PowerPoint 2013 works a lot better than previous versions, and it actually gives you a couple of options when you’re changing the proportions of a presentation or template. You’ll still want to choose your proportion before developing your content whenever you can, but at least now when you change the slide size, you’ll have a choice of whether to make the content as large as it can be (taking into account that it might extend beyond the edge of the slide), or scale your content so it will fit on the new slide size. Either way, your content won’t be distorted!
In this exercise, you’ll change a 16:9-proportioned slide to a 4:3 format, and then you’ll revert to the original size.
You need the Fabrikam.POTX template located in the Chapter12 practice file folder to complete this exercise. Double-click the Fabrikam.POTX template to open a presentation based on the Fabrikam PowerPoint template.
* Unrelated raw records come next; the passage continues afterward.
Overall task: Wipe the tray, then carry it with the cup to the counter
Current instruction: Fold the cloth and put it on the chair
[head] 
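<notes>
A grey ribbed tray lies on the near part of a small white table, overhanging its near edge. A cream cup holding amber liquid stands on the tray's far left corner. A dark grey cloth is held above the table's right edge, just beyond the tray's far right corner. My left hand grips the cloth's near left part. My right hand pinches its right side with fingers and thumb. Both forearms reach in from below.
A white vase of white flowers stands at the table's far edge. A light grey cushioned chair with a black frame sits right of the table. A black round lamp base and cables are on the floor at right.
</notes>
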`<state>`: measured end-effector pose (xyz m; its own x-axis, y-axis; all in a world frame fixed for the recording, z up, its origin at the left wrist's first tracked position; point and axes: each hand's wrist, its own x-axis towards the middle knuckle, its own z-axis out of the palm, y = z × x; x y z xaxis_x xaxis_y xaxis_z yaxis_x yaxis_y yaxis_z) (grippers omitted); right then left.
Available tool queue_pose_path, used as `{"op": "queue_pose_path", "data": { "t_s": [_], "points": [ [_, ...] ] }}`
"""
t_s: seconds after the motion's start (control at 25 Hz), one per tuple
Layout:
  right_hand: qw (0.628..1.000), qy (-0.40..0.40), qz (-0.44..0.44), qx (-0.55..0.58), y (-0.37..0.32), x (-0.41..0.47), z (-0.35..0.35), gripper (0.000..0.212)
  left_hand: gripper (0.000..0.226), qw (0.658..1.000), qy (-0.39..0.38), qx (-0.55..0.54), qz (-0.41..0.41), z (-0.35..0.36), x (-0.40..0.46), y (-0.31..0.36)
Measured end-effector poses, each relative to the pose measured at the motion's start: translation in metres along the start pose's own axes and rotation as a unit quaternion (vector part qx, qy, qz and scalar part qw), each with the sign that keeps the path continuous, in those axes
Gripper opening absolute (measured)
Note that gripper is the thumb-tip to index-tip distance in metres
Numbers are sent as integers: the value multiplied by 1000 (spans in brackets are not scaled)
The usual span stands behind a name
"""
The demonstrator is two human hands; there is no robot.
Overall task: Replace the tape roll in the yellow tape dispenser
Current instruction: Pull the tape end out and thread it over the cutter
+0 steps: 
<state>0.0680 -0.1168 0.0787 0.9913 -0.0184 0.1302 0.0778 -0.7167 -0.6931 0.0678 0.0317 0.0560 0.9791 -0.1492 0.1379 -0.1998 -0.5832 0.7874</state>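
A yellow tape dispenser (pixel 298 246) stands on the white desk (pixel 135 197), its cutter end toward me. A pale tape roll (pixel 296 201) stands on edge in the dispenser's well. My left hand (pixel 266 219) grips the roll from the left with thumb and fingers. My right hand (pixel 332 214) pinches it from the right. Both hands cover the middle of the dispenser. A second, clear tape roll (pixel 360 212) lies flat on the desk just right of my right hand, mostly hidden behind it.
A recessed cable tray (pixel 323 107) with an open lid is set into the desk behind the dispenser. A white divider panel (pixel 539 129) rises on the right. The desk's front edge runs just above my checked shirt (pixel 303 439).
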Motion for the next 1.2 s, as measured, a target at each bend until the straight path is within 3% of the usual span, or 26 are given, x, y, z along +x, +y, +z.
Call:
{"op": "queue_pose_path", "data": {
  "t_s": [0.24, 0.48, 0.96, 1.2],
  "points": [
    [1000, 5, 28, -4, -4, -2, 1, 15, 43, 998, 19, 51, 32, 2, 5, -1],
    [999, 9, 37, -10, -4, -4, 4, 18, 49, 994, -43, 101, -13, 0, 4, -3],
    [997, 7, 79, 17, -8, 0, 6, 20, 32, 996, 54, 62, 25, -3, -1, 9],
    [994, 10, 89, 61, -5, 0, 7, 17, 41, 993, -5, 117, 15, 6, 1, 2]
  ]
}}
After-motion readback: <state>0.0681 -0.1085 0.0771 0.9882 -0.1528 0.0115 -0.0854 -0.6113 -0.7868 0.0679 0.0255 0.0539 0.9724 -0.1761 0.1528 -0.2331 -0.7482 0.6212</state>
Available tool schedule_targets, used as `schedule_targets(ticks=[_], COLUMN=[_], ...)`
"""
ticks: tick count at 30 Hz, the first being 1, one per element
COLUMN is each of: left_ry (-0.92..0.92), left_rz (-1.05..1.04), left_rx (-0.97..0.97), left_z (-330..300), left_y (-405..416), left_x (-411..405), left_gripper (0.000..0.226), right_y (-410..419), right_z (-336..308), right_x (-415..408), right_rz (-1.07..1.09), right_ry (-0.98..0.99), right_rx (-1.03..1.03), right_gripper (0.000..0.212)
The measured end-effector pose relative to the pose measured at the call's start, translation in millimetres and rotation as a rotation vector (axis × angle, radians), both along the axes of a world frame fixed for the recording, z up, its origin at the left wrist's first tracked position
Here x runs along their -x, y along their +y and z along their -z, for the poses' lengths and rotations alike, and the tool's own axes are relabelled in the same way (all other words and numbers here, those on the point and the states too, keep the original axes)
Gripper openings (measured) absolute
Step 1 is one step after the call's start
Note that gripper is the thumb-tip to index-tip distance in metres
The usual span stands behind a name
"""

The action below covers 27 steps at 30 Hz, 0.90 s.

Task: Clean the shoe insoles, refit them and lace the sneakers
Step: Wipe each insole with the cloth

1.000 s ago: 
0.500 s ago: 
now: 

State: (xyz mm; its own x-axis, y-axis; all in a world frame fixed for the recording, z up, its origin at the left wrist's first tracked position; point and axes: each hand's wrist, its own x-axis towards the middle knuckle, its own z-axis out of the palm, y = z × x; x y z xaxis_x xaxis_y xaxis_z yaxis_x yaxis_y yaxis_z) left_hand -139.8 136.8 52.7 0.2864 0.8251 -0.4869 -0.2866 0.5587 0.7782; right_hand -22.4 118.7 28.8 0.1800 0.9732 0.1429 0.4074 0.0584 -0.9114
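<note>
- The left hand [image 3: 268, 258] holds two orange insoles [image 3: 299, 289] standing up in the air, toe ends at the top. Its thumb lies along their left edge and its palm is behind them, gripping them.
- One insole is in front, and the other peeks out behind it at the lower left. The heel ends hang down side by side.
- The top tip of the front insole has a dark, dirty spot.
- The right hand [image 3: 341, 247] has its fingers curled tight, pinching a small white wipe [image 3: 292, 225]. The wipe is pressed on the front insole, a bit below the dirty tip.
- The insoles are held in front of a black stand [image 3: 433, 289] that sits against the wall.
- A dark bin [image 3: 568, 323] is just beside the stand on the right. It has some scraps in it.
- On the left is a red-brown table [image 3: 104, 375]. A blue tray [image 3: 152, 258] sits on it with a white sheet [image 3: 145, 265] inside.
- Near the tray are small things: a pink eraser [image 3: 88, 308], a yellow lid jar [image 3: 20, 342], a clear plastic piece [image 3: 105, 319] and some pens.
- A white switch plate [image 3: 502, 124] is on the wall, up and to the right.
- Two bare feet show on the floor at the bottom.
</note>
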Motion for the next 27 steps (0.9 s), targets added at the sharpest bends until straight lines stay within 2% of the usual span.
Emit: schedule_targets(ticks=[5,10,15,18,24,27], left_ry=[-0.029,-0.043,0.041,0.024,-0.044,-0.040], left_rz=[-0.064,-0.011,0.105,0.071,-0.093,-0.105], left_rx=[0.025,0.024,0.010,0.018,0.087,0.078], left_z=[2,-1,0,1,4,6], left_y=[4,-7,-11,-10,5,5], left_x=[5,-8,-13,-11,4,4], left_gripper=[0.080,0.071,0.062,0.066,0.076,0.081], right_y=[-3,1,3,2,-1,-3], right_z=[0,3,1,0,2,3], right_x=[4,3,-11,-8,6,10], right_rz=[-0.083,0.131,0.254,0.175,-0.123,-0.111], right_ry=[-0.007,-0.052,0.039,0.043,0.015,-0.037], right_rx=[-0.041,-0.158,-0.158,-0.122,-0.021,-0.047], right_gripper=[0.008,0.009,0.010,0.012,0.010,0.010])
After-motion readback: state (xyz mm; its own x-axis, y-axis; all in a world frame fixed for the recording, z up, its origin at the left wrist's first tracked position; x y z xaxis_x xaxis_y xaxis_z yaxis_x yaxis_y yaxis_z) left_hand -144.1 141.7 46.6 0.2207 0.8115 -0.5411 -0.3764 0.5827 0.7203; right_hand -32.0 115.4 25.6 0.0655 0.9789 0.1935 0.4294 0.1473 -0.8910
Save the file as SampleContentG. Then follow the steps.
On the Design tab, click Slide Size, then click Standard (4:3).
Choose Maximize, which doesn’t scale your content.
PowerPoint maximizes the slide content, keeping everything the same size and letting it fall off the edges of the new 4:3 slide as necessary.
Press Ctrl+Z to undo the last step and return to the original slide size.
Click Slide Size, then Standard (4:3), and choose Ensure Fit.
PowerPoint scales the content so it fits on the slide without distortion.
On the slide, select the first blue shape labeled Accent 1, and look at its font size on the Home tab. You’ll notice that PowerPoint changed it to 13.5 to help with the fit.
Click Slide Size again, and this time, click Widescreen (16:9).
PowerPoint will reposition the objects on the slide, but they will not become any larger. The font size will remain at 13.5 points.
A theme is a set of colors, fonts and effects, along with Slide Masters and layouts for PowerPoint.
A template is a theme plus content (usually sample slides). A PowerPoint presentation can be based on either a template or a theme.
The theme elements are built into all template and presentation files.
You aren’t required to apply the whole theme. You can apply theme colors, fonts, and effects separately. Mix and match ‘em! Have fun!
Slide layouts inherit their settings from the Slide Master.
Graphics added to the Slide Master appear on all slide layouts unless you choose to hide background graphics.
Placeholders are preformatted content holders that can help you create consistency and cohesion throughout your presentation.
Right-click a theme or variant to apply it only to selected slides as opposed to the entire presentation.